So the question is, for Lebesgue probability space $(\mathbb{R}, B(\mathbb{R}), \lambda)$, define $$X_n(\omega) = \begin{cases}n^2\omega, &0\leq \omega \leq \frac{1}{n}, \\ 2n-n^2\omega, &\frac{1}{n} \leq \omega \leq \frac{2}{n}, \\ 0, &\frac{2}{n} \leq \omega \leq 1 \end{cases}$$ I am tasked to show that $X_n$ is point-wise convergent to $0$, as $n$ tends to $\infty$, while $EX_n \not\rightarrow EX$.
So for the first task my first thought was to using the definition of pointwise convergence, i.e., $\forall \ \epsilon>0,$ there exists an index $N$ such that $\forall n>N, \ \ |X_n-X|< \epsilon$ at each critical point, i.e., $ \omega_0=1/n, \ \omega_1=2/n $ as each function defined in each boundary is linear function therefore continuous.

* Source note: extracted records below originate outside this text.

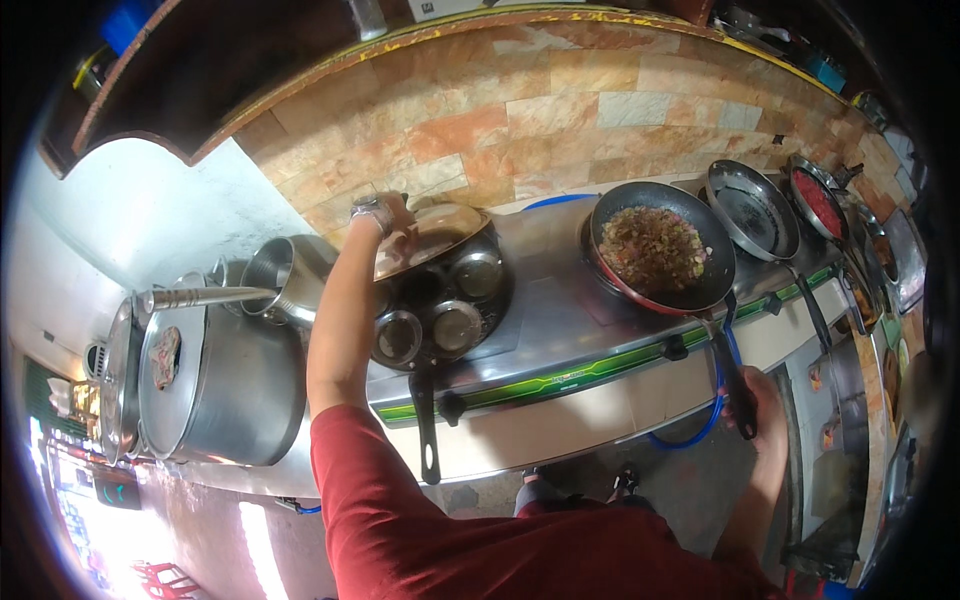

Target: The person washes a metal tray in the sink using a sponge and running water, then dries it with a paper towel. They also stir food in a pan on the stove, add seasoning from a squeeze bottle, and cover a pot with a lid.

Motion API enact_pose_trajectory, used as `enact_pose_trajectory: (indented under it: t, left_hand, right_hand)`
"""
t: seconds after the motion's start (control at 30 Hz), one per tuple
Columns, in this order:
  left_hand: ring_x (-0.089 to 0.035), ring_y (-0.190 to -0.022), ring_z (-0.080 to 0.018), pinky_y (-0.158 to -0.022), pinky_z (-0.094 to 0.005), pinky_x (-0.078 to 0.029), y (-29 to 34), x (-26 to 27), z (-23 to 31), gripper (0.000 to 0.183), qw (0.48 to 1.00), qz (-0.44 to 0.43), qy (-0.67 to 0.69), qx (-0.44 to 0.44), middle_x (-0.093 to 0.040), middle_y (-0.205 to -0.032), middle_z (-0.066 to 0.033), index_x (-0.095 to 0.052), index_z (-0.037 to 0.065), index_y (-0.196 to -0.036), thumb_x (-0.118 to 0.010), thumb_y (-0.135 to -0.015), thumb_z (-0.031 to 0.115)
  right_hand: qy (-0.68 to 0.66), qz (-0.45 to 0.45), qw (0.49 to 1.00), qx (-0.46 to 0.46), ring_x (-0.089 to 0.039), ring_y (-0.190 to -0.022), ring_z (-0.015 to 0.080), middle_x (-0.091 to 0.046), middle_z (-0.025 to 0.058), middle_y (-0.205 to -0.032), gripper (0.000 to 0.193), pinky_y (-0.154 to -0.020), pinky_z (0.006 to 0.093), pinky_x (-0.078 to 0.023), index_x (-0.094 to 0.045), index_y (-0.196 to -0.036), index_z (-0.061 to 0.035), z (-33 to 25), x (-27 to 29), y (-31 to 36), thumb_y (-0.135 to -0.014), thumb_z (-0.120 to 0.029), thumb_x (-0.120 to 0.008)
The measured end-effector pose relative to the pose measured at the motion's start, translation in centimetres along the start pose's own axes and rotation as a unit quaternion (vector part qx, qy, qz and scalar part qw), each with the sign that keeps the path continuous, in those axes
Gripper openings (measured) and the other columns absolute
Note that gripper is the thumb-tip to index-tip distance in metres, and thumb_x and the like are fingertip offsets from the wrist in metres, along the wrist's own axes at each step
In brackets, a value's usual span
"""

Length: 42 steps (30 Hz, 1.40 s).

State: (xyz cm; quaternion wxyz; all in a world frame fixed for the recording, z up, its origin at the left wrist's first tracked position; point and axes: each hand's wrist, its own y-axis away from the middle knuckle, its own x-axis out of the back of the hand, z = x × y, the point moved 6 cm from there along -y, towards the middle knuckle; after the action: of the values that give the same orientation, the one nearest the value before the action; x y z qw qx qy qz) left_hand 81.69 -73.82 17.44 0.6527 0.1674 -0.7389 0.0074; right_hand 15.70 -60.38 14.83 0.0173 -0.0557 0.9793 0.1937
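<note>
Head view: our left hand grips the lid, tilted over the cup pan on the stove. Right hand is closed on the frying pan handle. We risk a steam burn, the lid slipping, or food tipping if that handle twists.

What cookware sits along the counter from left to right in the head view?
Large lidded steel pot → steel saucepan → multi-cup pan, its lid under the left hand → frying pan of food, handle in the right hand → empty pan.
</note>
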Motion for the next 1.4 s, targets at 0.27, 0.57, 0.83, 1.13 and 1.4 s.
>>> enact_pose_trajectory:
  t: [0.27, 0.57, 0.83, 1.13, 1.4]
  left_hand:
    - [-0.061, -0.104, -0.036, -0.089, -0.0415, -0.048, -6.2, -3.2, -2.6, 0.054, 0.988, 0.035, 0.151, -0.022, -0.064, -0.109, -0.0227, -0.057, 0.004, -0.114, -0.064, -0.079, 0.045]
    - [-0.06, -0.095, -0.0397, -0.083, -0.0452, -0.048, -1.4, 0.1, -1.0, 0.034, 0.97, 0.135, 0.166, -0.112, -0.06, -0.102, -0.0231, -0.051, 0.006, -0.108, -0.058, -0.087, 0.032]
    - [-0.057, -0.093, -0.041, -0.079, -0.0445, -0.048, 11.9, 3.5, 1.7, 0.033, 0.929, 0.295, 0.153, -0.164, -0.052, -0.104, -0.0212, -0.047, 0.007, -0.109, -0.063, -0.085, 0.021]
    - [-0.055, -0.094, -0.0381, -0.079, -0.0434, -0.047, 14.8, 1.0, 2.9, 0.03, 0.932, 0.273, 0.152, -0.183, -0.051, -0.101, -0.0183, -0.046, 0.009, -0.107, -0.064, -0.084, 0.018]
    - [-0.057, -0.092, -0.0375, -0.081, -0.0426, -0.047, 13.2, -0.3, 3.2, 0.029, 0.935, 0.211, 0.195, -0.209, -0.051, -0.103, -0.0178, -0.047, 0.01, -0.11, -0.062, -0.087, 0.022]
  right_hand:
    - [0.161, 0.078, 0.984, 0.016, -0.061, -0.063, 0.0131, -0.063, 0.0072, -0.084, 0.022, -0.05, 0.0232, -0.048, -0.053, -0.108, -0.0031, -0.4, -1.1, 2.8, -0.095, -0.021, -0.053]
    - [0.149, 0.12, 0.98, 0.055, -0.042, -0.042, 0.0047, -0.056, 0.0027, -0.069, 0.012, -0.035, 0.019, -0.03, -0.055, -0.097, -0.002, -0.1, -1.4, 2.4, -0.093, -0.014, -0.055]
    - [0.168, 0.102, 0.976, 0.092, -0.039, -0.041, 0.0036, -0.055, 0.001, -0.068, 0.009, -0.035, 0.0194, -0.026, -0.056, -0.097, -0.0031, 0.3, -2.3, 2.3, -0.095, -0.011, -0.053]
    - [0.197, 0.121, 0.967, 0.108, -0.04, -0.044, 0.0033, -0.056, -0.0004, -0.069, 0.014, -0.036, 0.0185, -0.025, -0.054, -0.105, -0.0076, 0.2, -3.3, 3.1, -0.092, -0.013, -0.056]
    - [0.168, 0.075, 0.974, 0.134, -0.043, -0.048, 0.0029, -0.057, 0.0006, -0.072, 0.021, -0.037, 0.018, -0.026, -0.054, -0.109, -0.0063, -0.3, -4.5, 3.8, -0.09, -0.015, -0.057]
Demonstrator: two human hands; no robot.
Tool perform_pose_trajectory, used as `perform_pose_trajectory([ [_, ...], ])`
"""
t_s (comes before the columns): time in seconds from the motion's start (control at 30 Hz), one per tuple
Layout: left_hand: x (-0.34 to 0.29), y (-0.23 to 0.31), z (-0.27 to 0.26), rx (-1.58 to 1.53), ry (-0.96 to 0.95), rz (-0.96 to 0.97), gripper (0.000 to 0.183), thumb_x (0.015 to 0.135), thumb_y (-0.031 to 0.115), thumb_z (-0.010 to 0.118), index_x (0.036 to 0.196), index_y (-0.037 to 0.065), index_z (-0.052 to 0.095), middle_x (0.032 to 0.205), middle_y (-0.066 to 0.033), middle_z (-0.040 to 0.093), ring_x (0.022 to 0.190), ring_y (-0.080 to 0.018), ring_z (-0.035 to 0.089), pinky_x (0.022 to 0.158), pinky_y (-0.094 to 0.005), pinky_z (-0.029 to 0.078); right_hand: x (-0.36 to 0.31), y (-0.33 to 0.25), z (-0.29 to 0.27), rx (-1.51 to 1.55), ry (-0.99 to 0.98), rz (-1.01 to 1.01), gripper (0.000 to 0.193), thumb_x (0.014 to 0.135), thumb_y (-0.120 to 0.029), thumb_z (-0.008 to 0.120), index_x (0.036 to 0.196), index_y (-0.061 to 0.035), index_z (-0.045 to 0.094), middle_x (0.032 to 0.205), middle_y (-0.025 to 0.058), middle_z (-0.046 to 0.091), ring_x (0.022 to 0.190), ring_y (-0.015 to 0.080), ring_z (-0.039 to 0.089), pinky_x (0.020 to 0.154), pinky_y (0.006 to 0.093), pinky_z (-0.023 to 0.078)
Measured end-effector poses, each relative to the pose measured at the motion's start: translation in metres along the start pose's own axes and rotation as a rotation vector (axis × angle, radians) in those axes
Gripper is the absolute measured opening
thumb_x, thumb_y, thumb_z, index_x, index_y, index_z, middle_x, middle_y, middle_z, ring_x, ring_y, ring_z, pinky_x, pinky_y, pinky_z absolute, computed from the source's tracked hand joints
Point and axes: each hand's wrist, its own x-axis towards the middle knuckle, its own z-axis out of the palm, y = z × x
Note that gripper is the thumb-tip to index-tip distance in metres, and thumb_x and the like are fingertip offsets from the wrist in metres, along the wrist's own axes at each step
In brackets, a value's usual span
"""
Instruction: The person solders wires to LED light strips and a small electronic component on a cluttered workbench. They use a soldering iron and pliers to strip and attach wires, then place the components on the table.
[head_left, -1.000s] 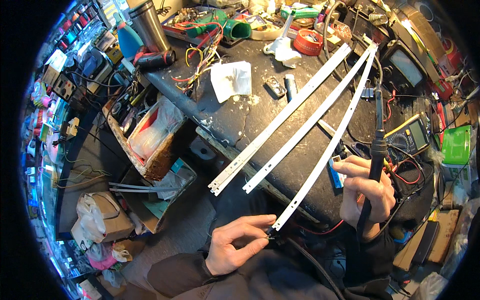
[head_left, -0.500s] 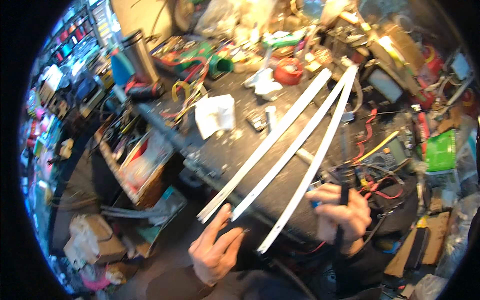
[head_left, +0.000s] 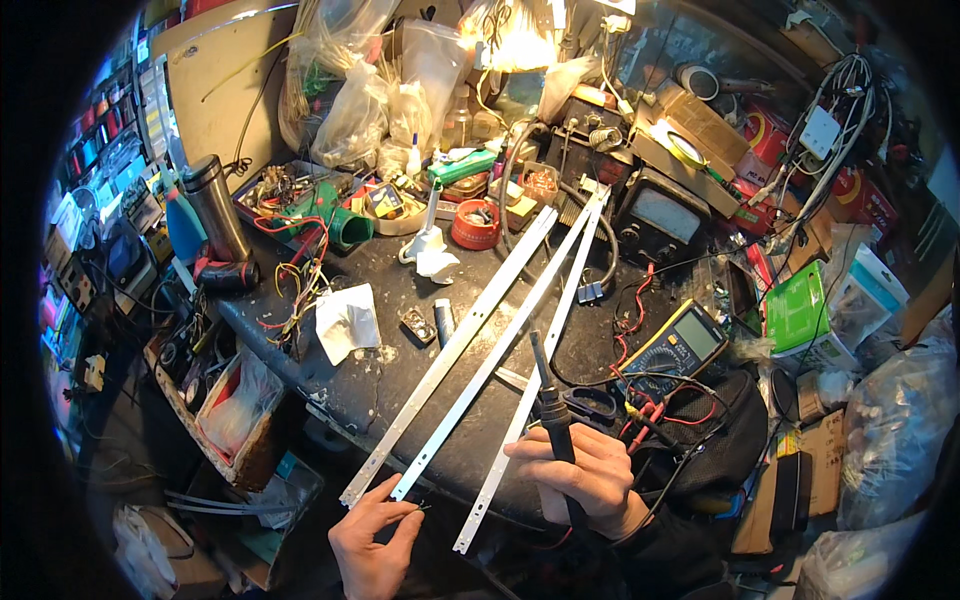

However, considering in the case of $X$, where $n$ tended to $\infty$, as you can see I cannot write the function because $n$ exploded, and since the fact that $\omega_0, \omega_1$ are dependent on $n$ may prevent me to proceed this way? or because $n$ already tended to $\infty$ I can just consider $X=0$ $\forall \omega$?
Also any hint to proceed with the first and the second part would be greatly appreciated. I think $EX$ would be evaluated to $0$. so I need to show that $EX_n \not\rightarrow 0$ at the essence, but I am not sure how am I gonna do that.
Thank you.
To determine pointwise convergence you have to examine the sequence $(X_n(\omega))$ for each fixed $\omega$ and observe what happens as $n\to\infty$. That is, you fix an $\omega\in[0,1]$ and study the sequence of real numbers $(X_n(\omega))$. To do so you have to observe how the functions $X_n$ change as $n$ increases. In particular, you'll see that if your fixed $\omega$ is greater than zero, then for all large enough $n$ the region $[0,\frac2n]$ where $X_n$ is nonzero eventually slides to the left of $\omega$. In other words, for all large enough $n$, $X_n(\omega)=0$. The case $\omega=0$ is handled separately. In either case you will have shown that $X_n(\omega)\to0$ as $n\to\infty$.
As for your second part, you need to compute $E(X_n)$, which is the area under $X_n$, for each $n$. This is a straightforward exercise in integration. As for $E(X)$, this is zero since $X=0$.
It will help to draw a picture of $X_n$. Observe that the graph of $X_n$ as a function of $\omega$ is a tent with base $[0,\frac2n]$ and peak of height $n$ at $\omega=\frac1n$, and zero elsewhere. (I'm assuming in the second case you have a typo and the formula should be $2n-n^2\omega$.)